The Malaysian Digital Association (MDA), the apex representative body for online publishers, advertising agencies and digital service providers in Malaysia, released a report on “Covid-19 lockdown: Malaysians go online for work, food and TV”, which is produced by SimilarWeb.
The MDA recently appointed SimilarWeb as its measurement partner for Market Insight. The report provides an overview about how the nation has adapted online to the Movement Control Order (MCO) implemented to break the chain of Covid-19 infection.
As the number of Covid-19 infections in the country rose through February and March, so did Malaysians’ expectations of measures to restrict movement as had occurred in China and Italy. A partial two-week lockdown that began on midnight March 18 and scheduled to end on 31 March has now been pushed another two weeks and will end on 14 April 2020.
With households hunkered down at home, desktop and mobile web traffic showed a mass migration to online services for news, conference calls, grocery shopping and delivery, and entertainment during the third week of March.
In this study by the MDA and its Market Intelligence partner SimilarWeb, we compared the sequential year-on-year (YoY) growth rates to study the change in traffic for key online services. We used sequential YoY to control for noise such as bounce and users switching in and out of sites.
Using January as a base, the report compares YoY change for February, the first half of March (1H) and a rolling 7-day period (15 to 21 March) to chart the growth in traffic.
Key grocery delivery players saw traffic growth rates surge during the third week of March, compared to traffic in the first two weeks of March as well as February. The online stores of supermarket chain Jaya Grocer (jayagrocer.com) and grocery delivery service HappyFresh (happyfresh.my) saw the biggest jumps in sequential traffic in the third week of March, with activity up by 600%, compared to the first two weeks of the month.
Traffic to hypermarket chain Mydin (mydin.com.my) grew more than 540% in sequential traffic, while that to Tesco (tesco.com.my) rose by more than 450%.
Demand for entertainment also swung up with streaming video consumption rising as curbs on movement kept people indoors. Netflix (netflix.com), as expected, gained 195% in sequential traffic in March on a rolling 7-day basis. Visits to homegrown video streaming service Tonton (tonton.com.my) jumped 232% in sequential traffic in the third week of March, while those to local subscription service dimsum (dimsum.my) and Asian drama streaming service Viu (viu.com) increased 140%.
OTT mobile app DAU growth is also trending up. Astro Go, Netflix and Tonton grew more than 80% in sequential DAUs in the third week of March.
While businesses and offices closed their doors for the lockdown, workers continued to toil at home, with discussions shifting to WhatsApp and other messaging apps. Data on key web conferencing platforms show meetings migrated to the cloud through video and audio calls.

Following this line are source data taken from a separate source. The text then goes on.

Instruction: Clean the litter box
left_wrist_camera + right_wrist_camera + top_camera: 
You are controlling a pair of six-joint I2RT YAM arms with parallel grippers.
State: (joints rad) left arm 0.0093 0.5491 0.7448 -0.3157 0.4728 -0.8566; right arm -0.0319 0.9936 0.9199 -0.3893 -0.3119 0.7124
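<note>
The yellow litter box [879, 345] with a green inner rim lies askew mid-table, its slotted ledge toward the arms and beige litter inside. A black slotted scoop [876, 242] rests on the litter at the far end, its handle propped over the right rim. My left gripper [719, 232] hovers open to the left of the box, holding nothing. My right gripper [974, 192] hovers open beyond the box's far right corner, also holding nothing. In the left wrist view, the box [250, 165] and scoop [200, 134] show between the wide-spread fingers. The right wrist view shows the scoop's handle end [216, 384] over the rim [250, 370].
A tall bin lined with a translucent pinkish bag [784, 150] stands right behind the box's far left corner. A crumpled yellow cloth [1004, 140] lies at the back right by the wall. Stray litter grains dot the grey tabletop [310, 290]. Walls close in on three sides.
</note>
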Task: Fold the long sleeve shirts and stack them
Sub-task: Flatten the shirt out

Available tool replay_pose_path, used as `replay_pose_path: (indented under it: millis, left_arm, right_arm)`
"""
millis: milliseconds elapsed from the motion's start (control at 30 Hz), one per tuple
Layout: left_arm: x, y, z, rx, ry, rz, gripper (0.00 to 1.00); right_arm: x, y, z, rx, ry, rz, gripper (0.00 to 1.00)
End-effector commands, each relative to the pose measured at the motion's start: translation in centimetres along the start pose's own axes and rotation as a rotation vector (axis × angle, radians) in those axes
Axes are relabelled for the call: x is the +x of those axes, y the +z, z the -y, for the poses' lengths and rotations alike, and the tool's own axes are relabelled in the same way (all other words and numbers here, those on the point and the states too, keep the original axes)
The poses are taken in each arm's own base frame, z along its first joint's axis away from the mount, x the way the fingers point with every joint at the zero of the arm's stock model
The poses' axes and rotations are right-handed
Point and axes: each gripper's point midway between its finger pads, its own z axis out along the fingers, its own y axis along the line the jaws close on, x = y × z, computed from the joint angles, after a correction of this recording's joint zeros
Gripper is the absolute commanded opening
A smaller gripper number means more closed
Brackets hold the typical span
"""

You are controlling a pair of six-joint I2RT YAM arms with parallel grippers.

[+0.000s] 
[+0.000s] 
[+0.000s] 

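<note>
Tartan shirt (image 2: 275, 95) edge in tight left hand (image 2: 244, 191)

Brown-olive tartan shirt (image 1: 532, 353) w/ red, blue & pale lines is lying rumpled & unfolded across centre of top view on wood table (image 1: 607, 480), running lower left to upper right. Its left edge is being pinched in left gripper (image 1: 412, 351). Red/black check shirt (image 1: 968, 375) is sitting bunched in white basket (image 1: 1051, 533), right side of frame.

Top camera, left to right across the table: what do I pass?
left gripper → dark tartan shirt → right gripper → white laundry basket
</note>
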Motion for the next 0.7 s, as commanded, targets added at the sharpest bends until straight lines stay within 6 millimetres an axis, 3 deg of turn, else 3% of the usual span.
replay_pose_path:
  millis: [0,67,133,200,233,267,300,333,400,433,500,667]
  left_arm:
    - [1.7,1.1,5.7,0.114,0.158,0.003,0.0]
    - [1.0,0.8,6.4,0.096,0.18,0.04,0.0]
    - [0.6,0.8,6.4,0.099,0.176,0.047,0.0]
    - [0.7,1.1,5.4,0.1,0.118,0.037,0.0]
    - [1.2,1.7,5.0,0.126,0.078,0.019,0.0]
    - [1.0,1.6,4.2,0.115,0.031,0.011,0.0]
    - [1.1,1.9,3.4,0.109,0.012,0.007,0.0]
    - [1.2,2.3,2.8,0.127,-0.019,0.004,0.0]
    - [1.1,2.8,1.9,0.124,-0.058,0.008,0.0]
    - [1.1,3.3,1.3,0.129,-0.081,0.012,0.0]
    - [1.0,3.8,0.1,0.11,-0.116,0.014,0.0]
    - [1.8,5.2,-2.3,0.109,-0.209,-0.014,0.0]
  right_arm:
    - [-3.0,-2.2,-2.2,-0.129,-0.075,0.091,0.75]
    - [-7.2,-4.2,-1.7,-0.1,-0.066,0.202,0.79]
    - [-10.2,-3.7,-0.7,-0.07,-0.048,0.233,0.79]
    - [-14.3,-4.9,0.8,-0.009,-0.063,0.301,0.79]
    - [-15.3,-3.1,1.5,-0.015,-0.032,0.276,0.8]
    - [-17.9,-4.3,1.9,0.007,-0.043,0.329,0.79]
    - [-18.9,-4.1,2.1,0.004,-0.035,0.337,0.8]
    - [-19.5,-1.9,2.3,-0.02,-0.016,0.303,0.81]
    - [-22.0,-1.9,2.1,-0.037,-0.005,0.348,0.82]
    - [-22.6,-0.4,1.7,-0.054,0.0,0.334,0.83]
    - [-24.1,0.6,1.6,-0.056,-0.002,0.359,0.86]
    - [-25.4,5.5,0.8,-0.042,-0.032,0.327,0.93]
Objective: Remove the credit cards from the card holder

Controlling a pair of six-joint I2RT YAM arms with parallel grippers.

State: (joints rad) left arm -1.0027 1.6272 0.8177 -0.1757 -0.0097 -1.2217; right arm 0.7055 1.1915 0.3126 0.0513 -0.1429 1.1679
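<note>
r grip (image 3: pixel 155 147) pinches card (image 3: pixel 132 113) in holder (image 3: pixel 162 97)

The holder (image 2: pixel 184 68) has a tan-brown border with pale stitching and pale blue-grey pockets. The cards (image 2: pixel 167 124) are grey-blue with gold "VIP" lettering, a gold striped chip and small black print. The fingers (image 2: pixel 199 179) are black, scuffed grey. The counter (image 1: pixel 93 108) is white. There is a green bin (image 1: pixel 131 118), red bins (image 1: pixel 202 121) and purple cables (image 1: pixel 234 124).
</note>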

The volume on Google’s Meet and Hangouts (meet.google.com and hangout.google.com) surged ~950% in sequential traffic in March on a rolling 7-day period, while rival Zoom (zoom.us) saw a phenomenal burst of traffic, growing in excess of 3,180% compared to the sequential traffic in 1H March.
Hungry for news and information, Malaysians flocked to online media outlets, with sequential traffic surging between 190% and 250% during the rolling 7-day period in the third week of March for eight key publisher platforms, and 276% for a ninth, China Press (chinapress.com.my), compared to 1H March.